> _Exercise details_: What is asked for is the whole listing, given again word for word.

> _Data below_:
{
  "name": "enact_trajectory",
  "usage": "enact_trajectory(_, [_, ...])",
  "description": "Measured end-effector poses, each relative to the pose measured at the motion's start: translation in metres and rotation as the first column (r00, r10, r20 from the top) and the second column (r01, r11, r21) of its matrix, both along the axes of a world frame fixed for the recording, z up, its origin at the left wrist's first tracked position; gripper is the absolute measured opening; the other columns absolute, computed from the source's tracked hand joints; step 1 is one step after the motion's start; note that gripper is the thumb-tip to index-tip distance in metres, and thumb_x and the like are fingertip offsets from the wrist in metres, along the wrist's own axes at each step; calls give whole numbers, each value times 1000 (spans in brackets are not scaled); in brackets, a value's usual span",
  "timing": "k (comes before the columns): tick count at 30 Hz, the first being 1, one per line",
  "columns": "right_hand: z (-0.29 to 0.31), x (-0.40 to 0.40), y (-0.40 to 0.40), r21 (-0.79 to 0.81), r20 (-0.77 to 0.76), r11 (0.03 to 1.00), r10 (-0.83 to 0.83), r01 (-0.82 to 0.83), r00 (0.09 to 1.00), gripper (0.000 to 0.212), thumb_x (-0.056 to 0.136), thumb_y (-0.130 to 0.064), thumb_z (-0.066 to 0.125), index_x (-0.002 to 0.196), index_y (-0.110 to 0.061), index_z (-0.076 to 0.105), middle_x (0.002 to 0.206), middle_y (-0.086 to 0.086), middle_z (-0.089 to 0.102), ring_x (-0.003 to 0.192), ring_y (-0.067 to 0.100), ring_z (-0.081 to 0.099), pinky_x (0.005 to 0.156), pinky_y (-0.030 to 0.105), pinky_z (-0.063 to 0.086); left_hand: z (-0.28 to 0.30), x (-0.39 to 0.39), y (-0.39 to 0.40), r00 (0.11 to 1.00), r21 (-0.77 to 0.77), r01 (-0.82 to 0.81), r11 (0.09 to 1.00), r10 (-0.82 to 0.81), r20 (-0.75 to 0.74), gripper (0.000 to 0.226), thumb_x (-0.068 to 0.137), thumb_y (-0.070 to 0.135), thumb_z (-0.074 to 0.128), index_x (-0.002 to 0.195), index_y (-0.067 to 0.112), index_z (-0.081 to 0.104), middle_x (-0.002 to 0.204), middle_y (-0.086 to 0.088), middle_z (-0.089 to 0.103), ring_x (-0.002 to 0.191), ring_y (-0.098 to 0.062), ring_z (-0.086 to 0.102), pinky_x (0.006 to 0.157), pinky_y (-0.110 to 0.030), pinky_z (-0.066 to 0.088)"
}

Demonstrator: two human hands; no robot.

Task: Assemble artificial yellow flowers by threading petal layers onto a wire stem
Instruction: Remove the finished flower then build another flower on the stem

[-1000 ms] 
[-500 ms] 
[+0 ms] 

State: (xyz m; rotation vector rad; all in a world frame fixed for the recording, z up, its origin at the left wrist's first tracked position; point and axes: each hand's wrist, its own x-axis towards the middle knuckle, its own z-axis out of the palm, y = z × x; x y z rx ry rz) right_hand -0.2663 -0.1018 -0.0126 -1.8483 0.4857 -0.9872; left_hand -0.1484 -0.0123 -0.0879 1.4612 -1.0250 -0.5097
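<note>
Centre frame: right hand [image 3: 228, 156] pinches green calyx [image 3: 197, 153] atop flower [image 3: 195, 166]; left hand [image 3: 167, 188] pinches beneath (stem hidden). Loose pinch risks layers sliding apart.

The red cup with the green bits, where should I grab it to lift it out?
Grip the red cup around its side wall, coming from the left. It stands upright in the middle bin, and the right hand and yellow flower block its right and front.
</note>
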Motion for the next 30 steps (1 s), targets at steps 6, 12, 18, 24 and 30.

> _Solution to the problem_:
{
  "name": "enact_trajectory",
  "usage": "enact_trajectory(_, [_, ...])",
  "description": "Measured end-effector poses, each relative to the pose measured at the motion's start: translation in metres and rotation as the first column (r00, r10, r20 from the top) and the second column (r01, r11, r21) of its matrix, both along the axes of a world frame fixed for the recording, z up, its origin at the left wrist's first tracked position; gripper is the absolute measured opening; the other columns absolute, computed from the source's tracked hand joints; step 1 is one step after the motion's start; note that gripper is the thumb-tip to index-tip distance in metres, and thumb_x and the like are fingertip offsets from the wrist in metres, along the wrist's own axes at each step; calls give whole numbers, each value times 1000 (spans in brackets are not scaled); in brackets, a value's usual span",
  "timing": "k (comes before the columns): tick count at 30 Hz, the first being 1, one per line",
  "columns": "right_hand: z (-0.29 to 0.31), x (-0.40 to 0.40), y (-0.40 to 0.40), r21 (-0.79 to 0.81), r20 (-0.77 to 0.76), r11 (0.03 to 1.00), r10 (-0.83 to 0.83), r01 (-0.82 to 0.83), r00 (0.09 to 1.00), gripper (0.000 to 0.212), thumb_x (-0.056 to 0.136), thumb_y (-0.130 to 0.064), thumb_z (-0.066 to 0.125), index_x (-0.002 to 0.196), index_y (-0.110 to 0.061), index_z (-0.076 to 0.105), middle_x (0.002 to 0.206), middle_y (-0.086 to 0.086), middle_z (-0.089 to 0.102), ring_x (-0.003 to 0.192), ring_y (-0.067 to 0.100), ring_z (-0.081 to 0.099), pinky_x (0.005 to 0.156), pinky_y (-0.030 to 0.105), pinky_z (-0.063 to 0.086); left_hand: z (-0.28 to 0.30), x (-0.39 to 0.39), y (-0.39 to 0.40), r00 (0.11 to 1.00), r21 (-0.77 to 0.77), r01 (-0.82 to 0.81), r11 (0.09 to 1.00), r10 (-0.82 to 0.81), r20 (-0.75 to 0.74), gripper (0.000 to 0.226), thumb_x (-0.068 to 0.137), thumb_y (-0.070 to 0.135), thumb_z (-0.074 to 0.128), index_x (-0.002 to 0.195), index_y (-0.067 to 0.112), index_z (-0.081 to 0.104), middle_x (-0.002 to 0.204), middle_y (-0.086 to 0.088), middle_z (-0.089 to 0.103), ring_x (-0.002 to 0.191), ring_y (-0.098 to 0.062), ring_z (-0.086 to 0.102), pinky_x (0.006 to 0.157), pinky_y (-0.110 to 0.030), pinky_z (-0.066 to 0.088)"
}

Demonstrator: two human hands; no robot.

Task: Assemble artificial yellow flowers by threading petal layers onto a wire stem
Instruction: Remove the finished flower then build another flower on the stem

[-1000 ms] 
[-500 ms] 
[+0 ms] 

State: (xyz m; rotation vector rad; all in a world frame fixed for the recording, z up, its origin at the left wrist's first tracked position; point and axes: each hand's wrist, its own x-axis towards the middle knuckle, its own z-axis out of the palm, y = z × x; x y z rx ry rz) right_hand -0.2663 -0.1018 -0.0126 -1.8483 0.4857 -0.9872; left_hand -0.1484 -0.0123 -0.0879 1.4612 -1.0250 -0.5097
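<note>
Centre frame: right hand [image 3: 228, 156] pinches green calyx [image 3: 197, 153] atop flower [image 3: 195, 166]; left hand [image 3: 167, 188] pinches beneath (stem hidden). Loose pinch risks layers sliding apart.

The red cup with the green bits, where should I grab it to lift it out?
Grip the red cup around its side wall, coming from the left. It stands upright in the middle bin, and the right hand and yellow flower block its right and front.
</note>
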Motion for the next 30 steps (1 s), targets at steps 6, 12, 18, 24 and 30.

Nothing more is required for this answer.